0 3 * * *for 3am daily); leave blank to disable - Retention — number of snapshots to keep (older ones are pruned automatically)
- Verification —
restic checkruns after every backup; result shown in job history
A status badge in the top bar shows when the last backup ran and warns if it failed or is overdue.
Import
Tea Leaves can import your existing posts from Twitter and Bluesky. Imports run as background jobs (BullMQ, Redis-backed) so large archives don't time out. Progress is shown live on the Import page while the job runs.
Export your data from Twitter/X (Settings → Your account → Download an archive of your data). You will receive a .zip file. Upload it directly — no unpacking needed.
The importer reads data/tweet.js inside the archive. That file uses a JavaScript assignment format (window.YTD.tweet.part0 = [...]); the importer strips this prefix automatically. Each tweet's full_text (or text fallback), id_str, created_at, and first expanded URL are imported.
Bluesky
Bluesky does not currently offer a first-party data export. You can use a community tool such as bsky-export or similar to produce a JSON export.
The importer accepts a .json file containing an array of post objects. Two formats are supported:
- Flat:
[{ "text": "…", "createdAt": "…" }, …] - AT Protocol:
[{ "uri": "at://did:plc:…/app.bsky.feed.post/…", "value": { "text": "…", "createdAt": "…" } }, …]
Duplicate detection
Pass 1 (source ID): Any post whose source_id (e.g. twitter:1234567890) already exists in your entries is silently skipped — no duplicate is created.
Pass 2 (semantic similarity): When AI is configured, posts that are semantically similar to existing entries above the configured threshold are flagged for review rather than imported automatically.
Flagged duplicates appear in the Duplicate review queue on the Import page.
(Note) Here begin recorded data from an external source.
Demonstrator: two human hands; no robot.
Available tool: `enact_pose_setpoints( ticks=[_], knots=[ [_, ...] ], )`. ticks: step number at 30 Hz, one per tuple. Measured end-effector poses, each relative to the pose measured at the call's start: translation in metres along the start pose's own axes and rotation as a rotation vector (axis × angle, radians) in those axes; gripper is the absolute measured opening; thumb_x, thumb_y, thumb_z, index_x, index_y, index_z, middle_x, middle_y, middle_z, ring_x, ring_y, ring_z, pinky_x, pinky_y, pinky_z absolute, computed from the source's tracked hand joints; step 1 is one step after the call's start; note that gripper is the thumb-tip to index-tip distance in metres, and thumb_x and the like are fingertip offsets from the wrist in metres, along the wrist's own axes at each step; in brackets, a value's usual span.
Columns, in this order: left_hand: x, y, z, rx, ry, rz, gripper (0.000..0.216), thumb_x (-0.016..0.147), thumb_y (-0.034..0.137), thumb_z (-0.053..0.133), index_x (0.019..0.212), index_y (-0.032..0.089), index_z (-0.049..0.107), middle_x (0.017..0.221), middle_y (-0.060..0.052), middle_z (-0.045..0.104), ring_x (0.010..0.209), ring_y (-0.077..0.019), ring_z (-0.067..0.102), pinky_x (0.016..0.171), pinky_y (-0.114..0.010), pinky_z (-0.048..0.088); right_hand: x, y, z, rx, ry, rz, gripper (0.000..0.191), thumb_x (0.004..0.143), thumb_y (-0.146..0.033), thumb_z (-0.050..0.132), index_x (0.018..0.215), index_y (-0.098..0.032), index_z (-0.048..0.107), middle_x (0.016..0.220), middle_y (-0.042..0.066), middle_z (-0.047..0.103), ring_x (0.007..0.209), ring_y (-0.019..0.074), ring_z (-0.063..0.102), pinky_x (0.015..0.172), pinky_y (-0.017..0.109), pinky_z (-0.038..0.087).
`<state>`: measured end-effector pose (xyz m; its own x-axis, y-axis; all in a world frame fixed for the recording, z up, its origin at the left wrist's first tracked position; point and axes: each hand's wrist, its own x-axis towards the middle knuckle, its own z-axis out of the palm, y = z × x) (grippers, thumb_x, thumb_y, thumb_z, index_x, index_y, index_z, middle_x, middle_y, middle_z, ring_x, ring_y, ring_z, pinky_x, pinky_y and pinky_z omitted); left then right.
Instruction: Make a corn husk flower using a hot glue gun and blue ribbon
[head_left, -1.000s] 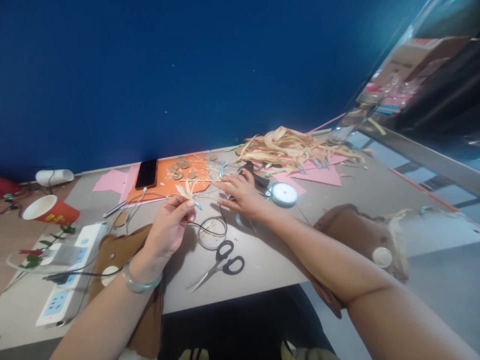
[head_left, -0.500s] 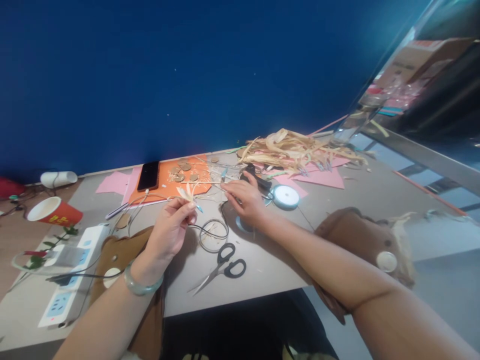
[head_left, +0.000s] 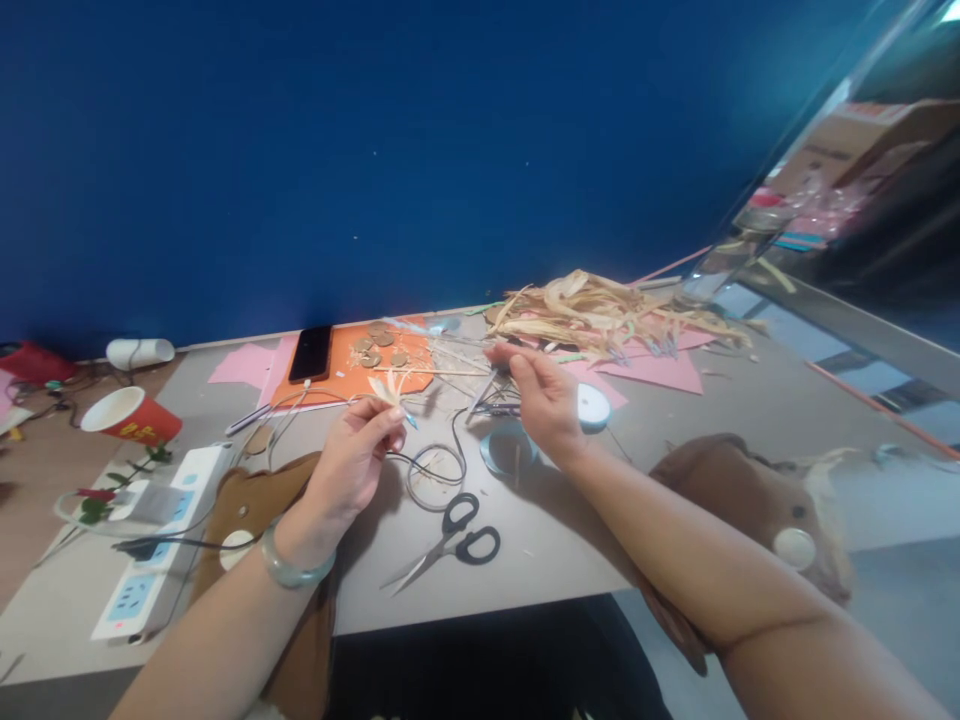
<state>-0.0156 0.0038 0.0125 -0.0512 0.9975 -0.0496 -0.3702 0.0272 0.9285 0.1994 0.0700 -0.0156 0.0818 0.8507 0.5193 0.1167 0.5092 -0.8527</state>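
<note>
My left hand [head_left: 358, 450], with a pale bangle at its wrist, pinches a small corn-husk flower [head_left: 390, 392] between thumb and fingertips. Pale petals fan upward and a bit of light blue shows on its right side. My right hand [head_left: 546, 400] is closed around a dark-handled tool whose thin grey end [head_left: 480, 396] points down and left; the fingers hide most of it, so its kind is unclear. A spool of light-blue ribbon [head_left: 595, 408] lies just right of this hand, and a clear bluish roll [head_left: 508, 452] below it. Black-handled scissors [head_left: 442, 545] lie between my forearms.
Dried corn husks [head_left: 600, 305] are heaped on pink paper at the back. A phone [head_left: 310, 354] and several round brown discs rest on orange paper [head_left: 352, 345]. At left are a power strip [head_left: 169, 540], cables and a red paper cup [head_left: 133, 415]. Brown bags [head_left: 742, 490] flank my arms.
My right hand has moved right and closed around the dark tool from the table, lifting it. My left hand still holds the corn-husk flower. The view has shifted slightly.
</note>
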Motion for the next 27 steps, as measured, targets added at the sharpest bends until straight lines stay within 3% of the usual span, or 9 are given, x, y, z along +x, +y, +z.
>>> enact_pose_setpoints(
  ticks=[11, 19, 22, 27],
  knots=[
    [0.001, 0.003, -0.002, -0.047, 0.027, 0.061, 0.019, 0.067, 0.025, 0.075, 0.065, 0.016, 0.059, 0.055, 0.003, 0.056, 0.055, -0.008, 0.051, 0.059, -0.022, 0.041, 0.008, 0.008, 0.004, 0.35, 0.0, 0.267, 0.029, 0.084, -0.044, 0.062, 0.094, -0.018, 0.07, 0.086, 0.006, 0.075, 0.084, 0.0182, 0.071, 0.088, 0.039, 0.055],
    [0.003, 0.001, -0.006, -0.103, 0.046, 0.158, 0.015, 0.067, 0.024, 0.077, 0.067, 0.017, 0.063, 0.063, 0.002, 0.062, 0.062, -0.0099, 0.058, 0.075, -0.027, 0.047, 0.003, -0.006, 0.007, 0.364, -0.071, 0.49, 0.035, 0.076, -0.05, 0.069, 0.078, -0.015, 0.07, 0.072, 0.006, 0.074, 0.065, 0.0164, 0.069, 0.074, 0.034, 0.058],
    [0.003, 0.003, -0.007, -0.146, 0.052, 0.178, 0.016, 0.066, 0.024, 0.078, 0.068, 0.018, 0.063, 0.064, 0.003, 0.063, 0.062, -0.0096, 0.059, 0.08, -0.028, 0.048, 0.001, -0.01, 0.006, 0.333, -0.198, 0.541, 0.036, 0.075, -0.049, 0.07, 0.078, -0.014, 0.07, 0.071, 0.007, 0.074, 0.063, 0.0149, 0.068, 0.07, 0.031, 0.056],
    [0.003, 0.006, -0.006, -0.192, 0.057, 0.203, 0.017, 0.065, 0.023, 0.08, 0.066, 0.018, 0.064, 0.066, 0.004, 0.065, 0.065, -0.009, 0.061, 0.097, -0.032, 0.045, 0.001, -0.014, 0.0, 0.234, -0.623, 0.65, 0.029, 0.073, -0.039, 0.075, 0.079, -0.012, 0.07, 0.071, 0.005, 0.073, 0.061, 0.0112, 0.065, 0.068, 0.026, 0.052]
  ],
)
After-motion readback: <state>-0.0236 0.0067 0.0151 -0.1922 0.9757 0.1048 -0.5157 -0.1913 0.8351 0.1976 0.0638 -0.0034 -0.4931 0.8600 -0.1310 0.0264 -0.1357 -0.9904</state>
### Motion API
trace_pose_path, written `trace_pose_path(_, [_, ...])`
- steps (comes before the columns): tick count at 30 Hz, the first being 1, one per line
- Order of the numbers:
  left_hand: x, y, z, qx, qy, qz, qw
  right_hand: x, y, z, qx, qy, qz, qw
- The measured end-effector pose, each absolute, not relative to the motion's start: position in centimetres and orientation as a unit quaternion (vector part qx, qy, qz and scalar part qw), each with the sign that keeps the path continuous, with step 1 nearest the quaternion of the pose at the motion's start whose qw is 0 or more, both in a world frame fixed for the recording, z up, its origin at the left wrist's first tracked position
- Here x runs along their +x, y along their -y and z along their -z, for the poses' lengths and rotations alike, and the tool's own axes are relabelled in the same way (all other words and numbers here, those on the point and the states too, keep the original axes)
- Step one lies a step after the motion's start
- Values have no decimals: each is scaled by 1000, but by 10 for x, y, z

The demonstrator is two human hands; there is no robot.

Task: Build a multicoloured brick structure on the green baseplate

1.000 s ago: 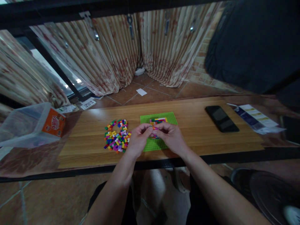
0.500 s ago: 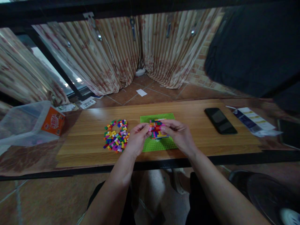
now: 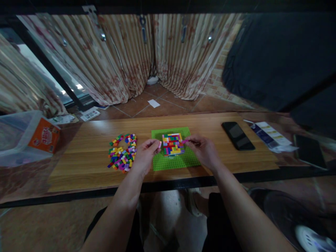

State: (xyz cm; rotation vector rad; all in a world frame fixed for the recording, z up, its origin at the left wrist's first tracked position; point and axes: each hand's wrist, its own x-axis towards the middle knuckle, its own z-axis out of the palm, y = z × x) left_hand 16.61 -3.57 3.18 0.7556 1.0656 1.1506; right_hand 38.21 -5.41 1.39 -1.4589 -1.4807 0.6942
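A green studded baseplate [image 3: 175, 164] lies on the wooden tabletop, bearing a rectangular build of many-coloured bricks [image 3: 173, 144]. My left hand [image 3: 147, 152] is pinched at the left side of the build, closed on a small pink brick [image 3: 160, 144]. On the opposite side, my right hand [image 3: 202, 148] grips a small magenta brick [image 3: 185, 141] between thumb and fingertips, close to the build's right edge. To the left of my left hand spreads a pile of loose coloured bricks [image 3: 123, 155].
A black phone [image 3: 238, 135] lies on the right part of the table [image 3: 86, 150]. Beyond the table's right end are printed papers [image 3: 271, 134] and a dark flat object [image 3: 309, 151]. A clear plastic bin [image 3: 19, 140] with an orange label stands at the left.
My hands have moved apart, from close together over the brick build to either side of it, uncovering it. The whole view has shifted slightly.
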Motion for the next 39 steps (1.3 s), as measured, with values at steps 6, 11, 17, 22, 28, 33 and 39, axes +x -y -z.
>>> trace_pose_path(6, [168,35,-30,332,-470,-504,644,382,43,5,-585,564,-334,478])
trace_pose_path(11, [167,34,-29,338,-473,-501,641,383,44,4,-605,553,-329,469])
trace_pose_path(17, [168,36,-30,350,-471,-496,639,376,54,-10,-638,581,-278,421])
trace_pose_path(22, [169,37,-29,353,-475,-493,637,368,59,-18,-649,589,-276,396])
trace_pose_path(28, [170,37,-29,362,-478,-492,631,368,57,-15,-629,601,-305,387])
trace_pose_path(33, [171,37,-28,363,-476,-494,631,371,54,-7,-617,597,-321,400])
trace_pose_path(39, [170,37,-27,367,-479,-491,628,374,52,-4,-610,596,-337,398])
For each pair you can see the existing entry alongside the incoming post and choose to Skip (discard the incoming post) or Import anyway (create a new entry regardless).
Keyboard Shortcuts
| Key | Action |
|---|---|
n |
New entry (on Entries page) |
s |
Focus search (on Search page) |
c |
Open Quick Capture |
? |
Show all shortcuts |
Quick Capture
The + floating button (bottom-right on mobile, bottom-right corner on desktop) opens a quick-capture sheet for fast note entry. Paste a URL, type a note, or drop an image hint. Select certainty and save with ⌘↵.
If you're offline, captures are saved to an IndexedDB queue and synced automatically when the network returns. A badge on the button shows how many items are queued.
Build Phases
All 10 phases are complete at v1.0.0. See CHANGELOG.md for the full history and ROADMAP.md for what's planned next.